Apple loses patent battle with smartphone rival HTC

Apple Inc

Ruling allows Taiwanese firm's 'slide to unlock' products to be sold in UK

LAST UPDATED AT 09:08 ON Thu 5 Jul 2012

APPLE has lost a significant legal battle in the High Court in London against rival smartphone manufacturer HTC, whose products it was trying to have banned from import into Britain.

In a judgment that could have Europe-wide ramifications, the court ruled that the Taiwanese firm had not infringed an Apple patent relating to the 'slide to unlock' feature to access the main screen on their devices, and so HTC were allowed to sell those products that had been deemed in breach.

The ruling is being seen as a considerable defeat for Apple in its ongoing international patent battles with companies producing handsets and tablets that run on Android mobile software, as produced by search engine giant Google.

"Two of Apple's prize patents have been knocked out in the UK," Peter Bell of law firm Stevens & Bolton LLP told The Guardian, "including the patent that protects the 'slide to unlock' mechanism that consumers are likely to associate with Apple's products, and a third patent has been knocked out in part.
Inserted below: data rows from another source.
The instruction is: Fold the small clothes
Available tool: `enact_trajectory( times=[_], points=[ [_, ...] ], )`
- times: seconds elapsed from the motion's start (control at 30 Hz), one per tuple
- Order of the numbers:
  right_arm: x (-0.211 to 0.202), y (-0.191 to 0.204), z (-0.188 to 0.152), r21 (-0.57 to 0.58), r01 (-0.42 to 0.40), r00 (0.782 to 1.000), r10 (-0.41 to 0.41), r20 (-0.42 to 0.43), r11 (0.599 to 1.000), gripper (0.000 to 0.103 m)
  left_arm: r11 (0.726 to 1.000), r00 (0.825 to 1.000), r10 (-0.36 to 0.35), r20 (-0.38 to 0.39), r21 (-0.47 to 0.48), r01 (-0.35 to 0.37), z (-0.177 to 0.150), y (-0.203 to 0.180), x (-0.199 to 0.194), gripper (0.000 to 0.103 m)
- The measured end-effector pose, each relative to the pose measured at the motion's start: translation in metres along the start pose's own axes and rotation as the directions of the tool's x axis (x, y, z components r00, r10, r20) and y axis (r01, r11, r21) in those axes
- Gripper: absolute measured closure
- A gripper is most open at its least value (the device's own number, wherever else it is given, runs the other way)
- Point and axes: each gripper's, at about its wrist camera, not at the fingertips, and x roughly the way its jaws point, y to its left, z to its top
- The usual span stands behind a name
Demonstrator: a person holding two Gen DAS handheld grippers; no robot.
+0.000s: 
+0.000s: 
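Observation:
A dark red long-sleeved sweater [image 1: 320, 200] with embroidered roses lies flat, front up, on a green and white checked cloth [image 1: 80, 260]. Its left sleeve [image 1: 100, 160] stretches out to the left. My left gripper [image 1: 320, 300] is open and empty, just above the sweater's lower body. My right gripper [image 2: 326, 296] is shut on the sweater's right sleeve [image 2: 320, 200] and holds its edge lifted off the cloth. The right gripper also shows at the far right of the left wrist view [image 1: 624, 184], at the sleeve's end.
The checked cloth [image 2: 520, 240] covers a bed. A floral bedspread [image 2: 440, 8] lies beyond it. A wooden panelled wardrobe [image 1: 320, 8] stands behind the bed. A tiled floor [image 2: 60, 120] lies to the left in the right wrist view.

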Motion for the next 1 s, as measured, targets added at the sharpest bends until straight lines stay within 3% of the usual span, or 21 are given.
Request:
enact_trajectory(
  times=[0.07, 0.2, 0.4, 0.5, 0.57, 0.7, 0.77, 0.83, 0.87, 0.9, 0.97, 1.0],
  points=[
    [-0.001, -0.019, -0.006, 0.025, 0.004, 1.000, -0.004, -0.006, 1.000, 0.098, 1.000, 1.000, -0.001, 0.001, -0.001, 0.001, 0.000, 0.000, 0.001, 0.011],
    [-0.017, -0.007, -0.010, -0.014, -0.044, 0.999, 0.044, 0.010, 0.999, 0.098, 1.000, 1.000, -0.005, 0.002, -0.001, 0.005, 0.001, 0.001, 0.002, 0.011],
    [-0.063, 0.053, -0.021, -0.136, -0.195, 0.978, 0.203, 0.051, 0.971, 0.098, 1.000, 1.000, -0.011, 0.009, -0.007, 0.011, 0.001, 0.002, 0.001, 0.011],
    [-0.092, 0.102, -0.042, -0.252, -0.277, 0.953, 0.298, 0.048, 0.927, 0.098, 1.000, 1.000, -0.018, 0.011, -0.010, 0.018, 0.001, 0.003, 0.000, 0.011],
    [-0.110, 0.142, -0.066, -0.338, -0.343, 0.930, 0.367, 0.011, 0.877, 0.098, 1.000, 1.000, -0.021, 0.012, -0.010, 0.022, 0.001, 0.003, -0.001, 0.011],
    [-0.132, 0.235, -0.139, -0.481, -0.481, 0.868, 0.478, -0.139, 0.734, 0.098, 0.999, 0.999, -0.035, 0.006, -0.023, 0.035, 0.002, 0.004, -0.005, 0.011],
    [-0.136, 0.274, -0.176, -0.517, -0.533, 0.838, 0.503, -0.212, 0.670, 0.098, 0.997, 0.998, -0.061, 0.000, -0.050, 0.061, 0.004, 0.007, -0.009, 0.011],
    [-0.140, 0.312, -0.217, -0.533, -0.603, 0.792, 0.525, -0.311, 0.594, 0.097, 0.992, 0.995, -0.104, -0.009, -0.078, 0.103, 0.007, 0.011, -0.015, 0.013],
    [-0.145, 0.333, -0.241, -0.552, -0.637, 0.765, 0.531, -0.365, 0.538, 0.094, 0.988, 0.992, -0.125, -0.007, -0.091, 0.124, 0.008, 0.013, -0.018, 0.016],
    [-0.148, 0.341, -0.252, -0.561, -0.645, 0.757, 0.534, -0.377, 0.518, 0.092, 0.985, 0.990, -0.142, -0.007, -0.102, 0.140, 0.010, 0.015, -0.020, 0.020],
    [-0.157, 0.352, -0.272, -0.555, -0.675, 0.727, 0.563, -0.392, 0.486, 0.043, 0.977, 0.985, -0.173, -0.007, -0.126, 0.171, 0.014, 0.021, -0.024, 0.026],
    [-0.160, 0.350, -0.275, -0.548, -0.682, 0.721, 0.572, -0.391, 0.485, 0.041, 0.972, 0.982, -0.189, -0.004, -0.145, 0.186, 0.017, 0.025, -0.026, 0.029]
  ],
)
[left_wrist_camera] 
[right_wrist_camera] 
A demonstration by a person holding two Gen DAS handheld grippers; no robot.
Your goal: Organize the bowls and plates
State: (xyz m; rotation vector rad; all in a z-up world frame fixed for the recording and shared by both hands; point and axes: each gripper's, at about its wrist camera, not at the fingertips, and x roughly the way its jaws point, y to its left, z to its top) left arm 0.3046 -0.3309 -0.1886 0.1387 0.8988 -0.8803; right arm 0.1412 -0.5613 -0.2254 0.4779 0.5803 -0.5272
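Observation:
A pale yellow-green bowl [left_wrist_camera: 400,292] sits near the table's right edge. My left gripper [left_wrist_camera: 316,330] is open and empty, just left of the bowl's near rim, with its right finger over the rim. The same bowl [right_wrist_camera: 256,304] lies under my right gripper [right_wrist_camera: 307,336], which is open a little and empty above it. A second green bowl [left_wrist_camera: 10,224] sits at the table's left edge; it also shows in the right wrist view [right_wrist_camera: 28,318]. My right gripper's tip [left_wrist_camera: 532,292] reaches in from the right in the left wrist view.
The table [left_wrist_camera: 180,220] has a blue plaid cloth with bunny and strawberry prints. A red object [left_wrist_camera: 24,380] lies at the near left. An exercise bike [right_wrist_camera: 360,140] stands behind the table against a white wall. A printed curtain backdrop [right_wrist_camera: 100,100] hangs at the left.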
The fourth patent that was in dispute was held not to be invalid, but not infringed by HTC's devices."

Apple may yet appeal against the decision, while HTC and the other smartphone makers who use the Android system will look to see how it can help them in cases being fought elsewhere.

According to Richard Windsor of Nomura, "The issue here remains Android. If these [Apple] patents stand up to examination at trial and are found to be valid then there are substantial implications for all Android devices, as it's that software where the infringement claims are being made."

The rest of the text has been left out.